Sadly, my searching seems to indicate that there isn’t any direct command to tell macOS to rescan its buses for devices. There should be one.

2 Likes

Is it different on a reboot vs a power cycle?

My first guess would be that the device is not correctly resetting when the bus resets, only when the power forces it to.

That’s something I’ve experienced a lot, over the years, with buses of all flavours and versions and seems to be a common issue on a lot of hardware.

Oh, that sounds like it ought to work. Will definitely try that next time it happens. Thanks.

Well, I can’t say since I can’t think of a single time I’ve done a Shut Down on this MBP, and a power cycle doesn’t naturally occur, even if the grid power fails (well, at least not for a long time), But doing that deliberately would be another interesting thing to try, if @Shamino’s suggestion doesn’t work.

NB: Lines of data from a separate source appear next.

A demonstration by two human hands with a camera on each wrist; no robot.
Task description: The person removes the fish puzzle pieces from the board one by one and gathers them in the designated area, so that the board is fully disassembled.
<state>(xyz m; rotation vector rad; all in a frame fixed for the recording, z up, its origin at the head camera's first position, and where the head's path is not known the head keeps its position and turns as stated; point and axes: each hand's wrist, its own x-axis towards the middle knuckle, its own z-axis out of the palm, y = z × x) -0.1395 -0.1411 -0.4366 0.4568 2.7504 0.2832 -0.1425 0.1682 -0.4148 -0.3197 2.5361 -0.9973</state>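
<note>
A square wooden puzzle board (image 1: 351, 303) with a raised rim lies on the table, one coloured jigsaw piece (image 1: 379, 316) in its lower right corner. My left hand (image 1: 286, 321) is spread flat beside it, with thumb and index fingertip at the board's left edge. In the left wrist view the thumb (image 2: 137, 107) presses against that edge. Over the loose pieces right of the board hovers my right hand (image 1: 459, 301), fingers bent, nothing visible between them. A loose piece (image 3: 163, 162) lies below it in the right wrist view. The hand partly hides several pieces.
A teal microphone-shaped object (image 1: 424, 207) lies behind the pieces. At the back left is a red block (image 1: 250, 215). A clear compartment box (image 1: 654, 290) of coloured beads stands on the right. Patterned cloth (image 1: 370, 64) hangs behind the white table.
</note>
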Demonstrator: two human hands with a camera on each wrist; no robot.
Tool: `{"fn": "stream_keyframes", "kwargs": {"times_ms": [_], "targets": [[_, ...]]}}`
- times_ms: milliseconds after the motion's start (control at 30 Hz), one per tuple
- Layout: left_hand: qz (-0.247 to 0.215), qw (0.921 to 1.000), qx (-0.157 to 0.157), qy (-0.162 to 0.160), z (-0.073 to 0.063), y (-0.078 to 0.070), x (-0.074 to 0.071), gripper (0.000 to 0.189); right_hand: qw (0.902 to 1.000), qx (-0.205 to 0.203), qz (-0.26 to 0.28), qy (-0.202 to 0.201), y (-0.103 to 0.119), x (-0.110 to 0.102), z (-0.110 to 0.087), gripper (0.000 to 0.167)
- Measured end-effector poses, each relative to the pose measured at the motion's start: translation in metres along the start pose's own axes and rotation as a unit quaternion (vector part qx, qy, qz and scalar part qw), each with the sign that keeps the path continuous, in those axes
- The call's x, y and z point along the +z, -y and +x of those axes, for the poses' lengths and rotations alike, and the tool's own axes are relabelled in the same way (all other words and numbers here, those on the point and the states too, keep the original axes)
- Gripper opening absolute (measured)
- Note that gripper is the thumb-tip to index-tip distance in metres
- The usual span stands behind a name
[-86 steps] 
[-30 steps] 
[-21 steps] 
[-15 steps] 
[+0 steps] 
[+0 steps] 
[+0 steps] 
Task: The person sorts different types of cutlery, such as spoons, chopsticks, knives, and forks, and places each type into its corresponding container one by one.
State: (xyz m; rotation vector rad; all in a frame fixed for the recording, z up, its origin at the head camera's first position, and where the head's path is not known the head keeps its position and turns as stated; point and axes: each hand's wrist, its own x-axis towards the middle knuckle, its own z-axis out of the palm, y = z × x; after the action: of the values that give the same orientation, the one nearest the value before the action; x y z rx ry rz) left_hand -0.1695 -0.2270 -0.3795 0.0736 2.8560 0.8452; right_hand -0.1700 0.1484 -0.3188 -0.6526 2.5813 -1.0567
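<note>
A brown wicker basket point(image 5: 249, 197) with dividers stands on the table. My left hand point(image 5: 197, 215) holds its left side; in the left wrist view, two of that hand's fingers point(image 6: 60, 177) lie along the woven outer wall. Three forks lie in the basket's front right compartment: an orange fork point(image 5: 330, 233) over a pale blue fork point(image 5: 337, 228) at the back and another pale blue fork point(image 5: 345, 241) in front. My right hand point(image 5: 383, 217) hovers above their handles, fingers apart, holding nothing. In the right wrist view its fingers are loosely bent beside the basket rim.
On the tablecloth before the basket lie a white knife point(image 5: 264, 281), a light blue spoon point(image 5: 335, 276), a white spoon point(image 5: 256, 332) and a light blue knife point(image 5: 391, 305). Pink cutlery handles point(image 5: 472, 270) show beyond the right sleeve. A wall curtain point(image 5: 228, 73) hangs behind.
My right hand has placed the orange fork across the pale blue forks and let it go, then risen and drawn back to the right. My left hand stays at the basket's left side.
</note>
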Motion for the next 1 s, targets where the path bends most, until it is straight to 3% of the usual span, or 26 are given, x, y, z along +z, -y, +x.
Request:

The jetdrive I bought 5 years ago came with a utility named ‘auto mount’ or some such that meant it auto-mounted after sleep or restart.

I was having similar problems with an external drive. Carbon Copy Cloner would be unable to find the drive to do a backup, so the backup would fail. but it would show up as mounted in Disk Utility, and not let me unmount it because it was being “used” by something on my MacMini 2018. The only way to find the drive was to restart the Mac (or unplug the USB drive and then plug it in, which I tried in frustration a couple of times, but did not want to continue). I eventually began to suspect a problem with the external (spinning) drive and replacing it did solve that problem – but when I replaced it with an external Crucial SSD (which has a Thunderbolt port that plugs directly to the MacMini), I have regularly encountered error messages when it wakes up from sleep claiming that the drive was not Ejected Properly, although it’s still mounted.